🤖 AI Summary
Unsupervised stereo matching suffers from ambiguous correspondences in repetitive-texture and textureless regions; existing approaches rely on stochastic sparse correspondences for depth ordering, resulting in inefficient geometric knowledge utilization and noise susceptibility. This paper proposes a novel unsupervised framework: (1) a plug-and-play disparity confidence estimation module to construct quasi-dense, reliable correspondences; (2) a relative depth prior-guided loss and a dual-scale disparity smoothness loss to enhance geometric knowledge transfer and boundary detail recovery; and (3) end-to-end training integrating local consistency detection with multi-view consistency constraints. Evaluated on the KITTI Stereo benchmark, our method achieves state-of-the-art unsupervised performance, significantly outperforming prior methods leveraging relative depth priors.
📝 Abstract
Unsupervised stereo matching has garnered significant attention for its independence from costly disparity annotations. Typical unsupervised methods rely on the multi-view consistency assumption for training networks, which suffer considerably from stereo matching ambiguities, such as repetitive patterns and texture-less regions. A feasible solution lies in transferring 3D geometric knowledge from a relative depth map to the stereo matching networks. However, existing knowledge transfer methods learn depth ranking information from randomly built sparse correspondences, which makes inefficient utilization of 3D geometric knowledge and introduces noise from mistaken disparity estimates.

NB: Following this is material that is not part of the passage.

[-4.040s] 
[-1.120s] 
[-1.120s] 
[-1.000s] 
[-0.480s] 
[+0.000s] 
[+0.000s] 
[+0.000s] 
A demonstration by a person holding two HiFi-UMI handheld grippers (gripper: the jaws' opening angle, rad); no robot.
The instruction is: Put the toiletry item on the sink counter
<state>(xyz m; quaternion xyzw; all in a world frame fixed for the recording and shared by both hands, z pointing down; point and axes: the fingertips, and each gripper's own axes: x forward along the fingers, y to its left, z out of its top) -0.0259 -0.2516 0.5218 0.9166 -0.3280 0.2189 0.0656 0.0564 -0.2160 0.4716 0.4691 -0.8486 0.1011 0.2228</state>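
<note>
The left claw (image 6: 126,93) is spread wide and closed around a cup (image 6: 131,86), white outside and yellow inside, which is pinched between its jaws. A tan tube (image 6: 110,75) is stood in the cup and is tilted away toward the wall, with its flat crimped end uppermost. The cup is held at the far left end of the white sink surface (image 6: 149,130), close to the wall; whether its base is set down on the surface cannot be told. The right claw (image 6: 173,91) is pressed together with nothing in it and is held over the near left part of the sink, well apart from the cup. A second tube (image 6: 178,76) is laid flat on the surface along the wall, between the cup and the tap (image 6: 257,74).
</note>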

This work proposes a novel unsupervised learning framework to address these challenges, which comprises a plug-and-play disparity confidence estimation algorithm and two depth prior-guided loss functions. Specifically, the local coherence consistency between neighboring disparities and their corresponding relative depths is first checked to obtain disparity confidence. Afterwards, quasi-dense correspondences are built using only confident disparity estimates to facilitate efficient depth ranking learning. Finally, a dual disparity smoothness loss is proposed to boost stereo matching performance at disparity discontinuities. Experimental results demonstrate that our method achieves state-of-the-art stereo matching accuracy on the KITTI Stereo benchmarks among all unsupervised stereo matching methods.